We require six credit hours of legal research and writing for all students and three additional hours for most students.

Research & Writing is taught in the first year. Students write five papers, including three office memorandums. Students meet with the professor several times to review their work. They also do in-class and out-of-class writing exercises throughout the term. We were the first school (we believe) to teach research through audiotapes that students use at the library. There is a series of nine tapes that describe the process of legal research and walk students through an actual problem using that process. Students also receive six hours of training in computer research. We give a graded test on research and on punctuation.

In their second year, students in seven of our eight concentrations take Law Practice. Our Moot Court course is also required for students who choose the Litigation concentration.

In Law Practice, students learn civil-pretrial practice skills. Students write a litigation plan, a retainer agreement, a memorandum of law, a complaint, an answer, interrogatories, requests to produce documents, requests to admit, and various letters to the client. The class culminates in writing a summary-disposition motion and brief and arguing that motion before one of Michigan’s sitting judges. The Law Practice faculty consists of active Michigan lawyers. Students meet with the professor for critique on a draft of the summary-disposition motion and brief.

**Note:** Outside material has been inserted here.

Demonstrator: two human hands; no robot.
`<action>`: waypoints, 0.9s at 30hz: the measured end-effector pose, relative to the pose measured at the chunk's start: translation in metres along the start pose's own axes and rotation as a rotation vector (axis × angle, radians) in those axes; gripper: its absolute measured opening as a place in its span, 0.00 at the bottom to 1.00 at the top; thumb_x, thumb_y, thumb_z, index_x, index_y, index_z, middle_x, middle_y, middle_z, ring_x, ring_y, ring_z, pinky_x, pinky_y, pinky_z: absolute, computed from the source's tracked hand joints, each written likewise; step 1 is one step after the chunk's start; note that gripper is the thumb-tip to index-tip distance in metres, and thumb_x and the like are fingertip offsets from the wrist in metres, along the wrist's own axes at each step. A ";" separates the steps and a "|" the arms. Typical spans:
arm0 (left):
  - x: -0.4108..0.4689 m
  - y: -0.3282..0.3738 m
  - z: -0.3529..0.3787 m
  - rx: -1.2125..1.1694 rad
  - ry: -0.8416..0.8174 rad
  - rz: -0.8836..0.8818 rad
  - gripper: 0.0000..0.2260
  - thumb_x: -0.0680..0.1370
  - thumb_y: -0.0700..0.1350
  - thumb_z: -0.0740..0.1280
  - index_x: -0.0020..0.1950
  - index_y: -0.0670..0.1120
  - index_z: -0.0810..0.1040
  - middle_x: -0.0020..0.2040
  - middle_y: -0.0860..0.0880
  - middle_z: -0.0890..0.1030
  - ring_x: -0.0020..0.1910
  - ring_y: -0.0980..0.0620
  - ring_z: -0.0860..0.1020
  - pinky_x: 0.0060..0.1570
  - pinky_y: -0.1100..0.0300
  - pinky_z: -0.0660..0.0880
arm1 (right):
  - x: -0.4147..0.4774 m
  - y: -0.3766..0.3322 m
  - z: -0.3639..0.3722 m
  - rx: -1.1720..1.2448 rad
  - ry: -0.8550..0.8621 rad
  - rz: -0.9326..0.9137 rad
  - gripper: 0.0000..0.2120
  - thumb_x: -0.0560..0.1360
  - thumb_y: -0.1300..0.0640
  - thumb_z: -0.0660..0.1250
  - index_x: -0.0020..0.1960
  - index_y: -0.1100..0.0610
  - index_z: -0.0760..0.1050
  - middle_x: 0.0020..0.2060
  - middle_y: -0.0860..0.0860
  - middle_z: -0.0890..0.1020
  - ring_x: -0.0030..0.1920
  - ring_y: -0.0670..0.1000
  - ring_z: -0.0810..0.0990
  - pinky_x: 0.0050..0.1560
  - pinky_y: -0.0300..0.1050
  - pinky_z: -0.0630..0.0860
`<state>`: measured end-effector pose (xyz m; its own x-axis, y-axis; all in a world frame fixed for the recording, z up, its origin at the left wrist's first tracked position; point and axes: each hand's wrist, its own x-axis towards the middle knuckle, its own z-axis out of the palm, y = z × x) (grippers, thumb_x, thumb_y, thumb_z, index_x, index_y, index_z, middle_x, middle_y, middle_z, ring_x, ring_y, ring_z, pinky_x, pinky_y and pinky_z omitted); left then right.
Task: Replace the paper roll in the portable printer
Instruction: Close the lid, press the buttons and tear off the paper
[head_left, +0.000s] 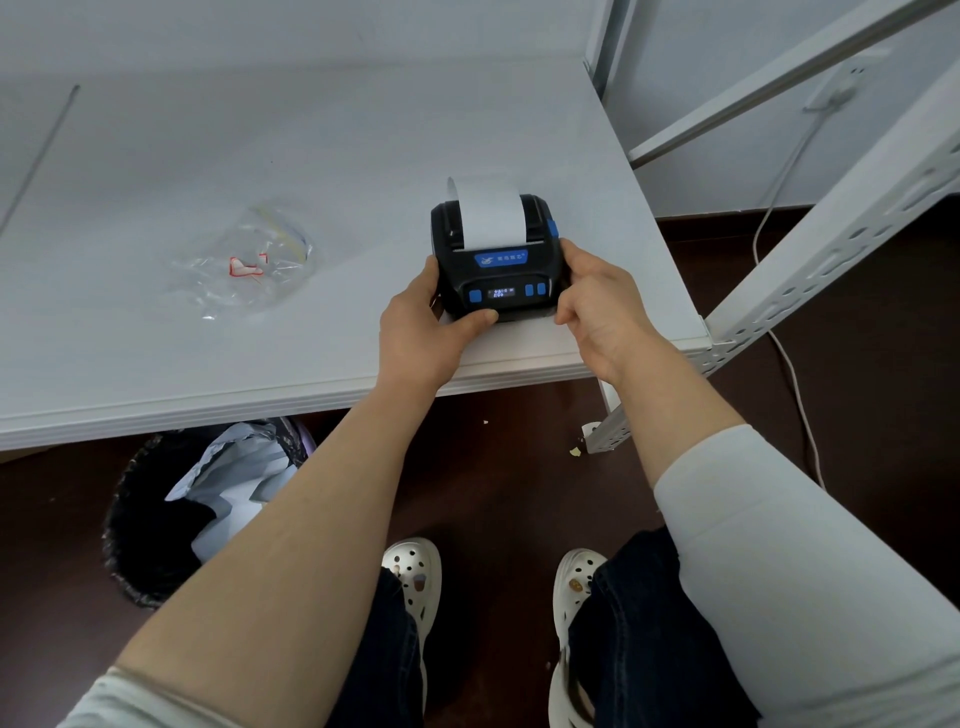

In Moot Court, our students write an appellate brief and argue before the mock United States Supreme Court. Our Moot Court faculty members are appellate lawyers and former appellate judges.

In their third year, students take Advanced Research & Writing. In the first half of the course, students write an opinion letter, a persuasive statement of facts (from the other side’s point of view), and an appellate brief. They also work on a set of writing exercises. Once again, the research is taught mainly through audiotapes, students receive six hours of computer-research training, and they take a graded research test. In the second half of the class, students are taught legal drafting. After a series of shorter drafting assignments, they draft a municipal ordinance and a contract. We also give a graded three-hour drafting exercise at the end of the term.

Of course, in each of these courses we stress coherent organization, a clear, plain writing style, and proper mechanics and citation form.